古武術は説教しない
『古神道と古流武術』に、直接古神道とは関係していないけれど、古武術研究家の平上信行氏が私にとって興味深いことを話していたのでメモします。
よく武道の道場で先生が生徒に長々と説教する場面に出くわすのですが、それは本来の姿ではないとのことです。
本来の真理は文字にして伝わるものではなく、心と心が通じ合う中で伝わるものであると大宮司朗氏が述べた後で、
平上 わかりますね。精神性を説けば逆に精神の道が壊されることとなる。だから古流武術の稽古では断じて精神的訓話をすることがないのです。

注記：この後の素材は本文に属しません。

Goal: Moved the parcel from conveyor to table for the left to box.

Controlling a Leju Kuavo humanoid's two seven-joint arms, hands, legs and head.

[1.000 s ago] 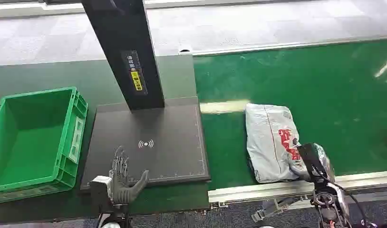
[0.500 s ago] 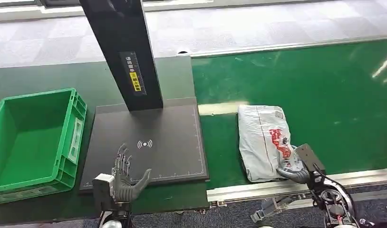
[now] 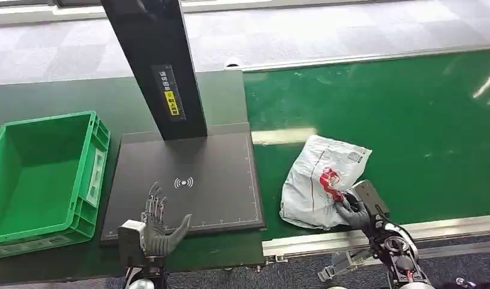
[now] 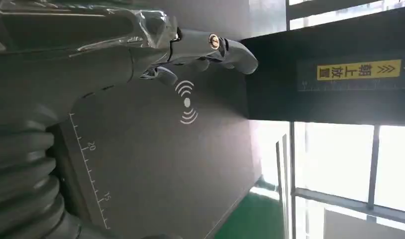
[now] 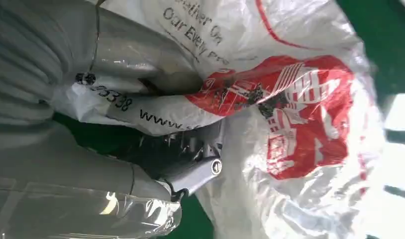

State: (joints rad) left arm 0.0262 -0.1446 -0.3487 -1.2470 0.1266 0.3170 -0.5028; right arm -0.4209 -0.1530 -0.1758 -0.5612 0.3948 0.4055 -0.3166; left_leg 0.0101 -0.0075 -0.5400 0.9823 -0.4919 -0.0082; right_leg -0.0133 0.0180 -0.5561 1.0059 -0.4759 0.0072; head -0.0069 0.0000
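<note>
The black post [image 3: 155, 66] runs out past the top of the head view, its upper end unseen. On it, the yellow label [image 3: 171, 102] carries print too small to read. The green crate [image 3: 44, 174] is cut by the left edge. The right hand [image 3: 357, 211] has the parcel [image 3: 318, 183] bunched around it, so in the right wrist view crumpled plastic covers most of the fingers [image 5: 190, 174], and the black lettering on the bag is folded under, partly unreadable.
</note>
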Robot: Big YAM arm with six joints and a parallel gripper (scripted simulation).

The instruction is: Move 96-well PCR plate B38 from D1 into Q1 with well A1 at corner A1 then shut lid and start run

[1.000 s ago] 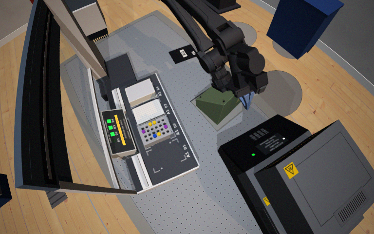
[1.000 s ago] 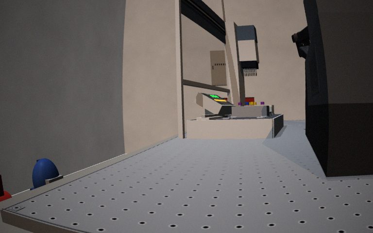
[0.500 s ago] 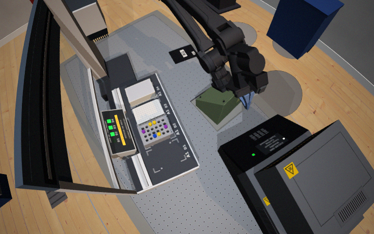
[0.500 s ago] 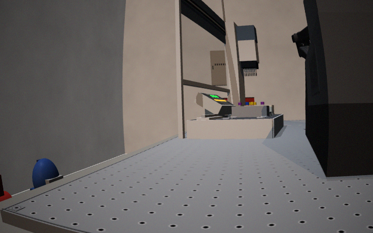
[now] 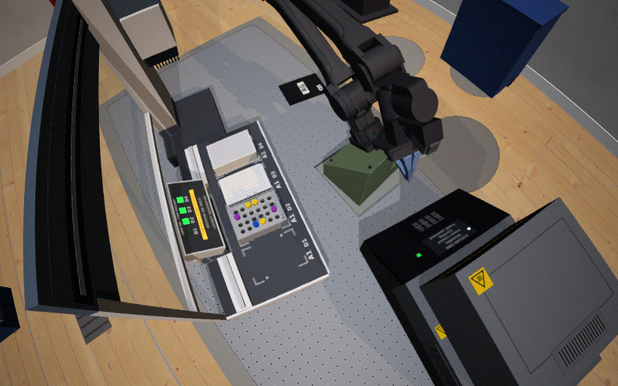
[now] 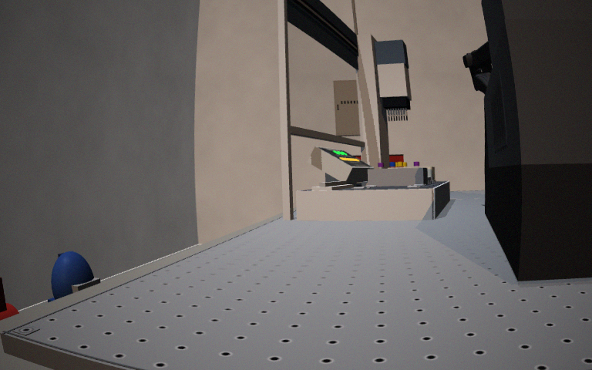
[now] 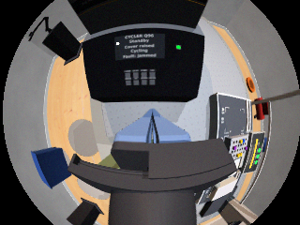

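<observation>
My gripper point(image 5: 409, 169) is shut and empty. It hangs above the table between the green wedge block point(image 5: 360, 173) and the front panel of cycler Q1 point(image 5: 437, 232), fingers pointing down. In the wrist view the shut fingers point(image 7: 152, 127) point towards Q1's keys point(image 7: 139, 77). Q1's lamp point(image 5: 418, 254) is green, as it also shows in the wrist view point(image 7: 179, 47). Q1's grey lid point(image 5: 524, 281) lies down over the block, which is hidden. Position D1 point(image 5: 278, 259) is empty. Plate B38 is not in view.
The tube cooling block point(image 5: 259, 215) with coloured caps stands on D2, plate R33 point(image 5: 245, 183) on D3, the deep-well block point(image 5: 231, 149) on D4. The regrip nest RG point(image 5: 299, 91) lies behind the arm. The liquid handler's frame and display point(image 5: 193, 218) stand at the left.
</observation>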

大宮 古流武術の道場ではそうした指導はされないのですか。
平上 少なくとも道場の当主が成すことはありません。あってはならないことだと思います。現代武道では礼儀ということがうるさく言われますが、言えば言うほど精神の道が失われる・・・。それは精神の監査ということができなくなってしまうということです。 p159
そういえば、私も御年90を超えた中国武術の師匠や今の先生に、「人の道」やら道徳やらを説かれたことはなかったですね。ただひたすら先師の残した型に正確に動くことだけを求められていました。
少しでも間違うと、
「違います」と穏やかに指摘されたのでした。怒られたことはありません。
それがかえって恐縮して、冷や汗をかいたものです。
改めて本当の教えられ方をしたのだと気づいて、感謝しかありません。
私が普段稽古する武道場は大きなアリーナで、いろいろな武道団体と共有しているのですが、少年剣道や高校の部活の剣道部の先生たちの小うるさいこと、遠くから耳に入ってくる声を聞いていると、
「すごく立派な勇気くじきだなあ」と感心することしきりです。
説かずに伝えられるような境地になりたいものです。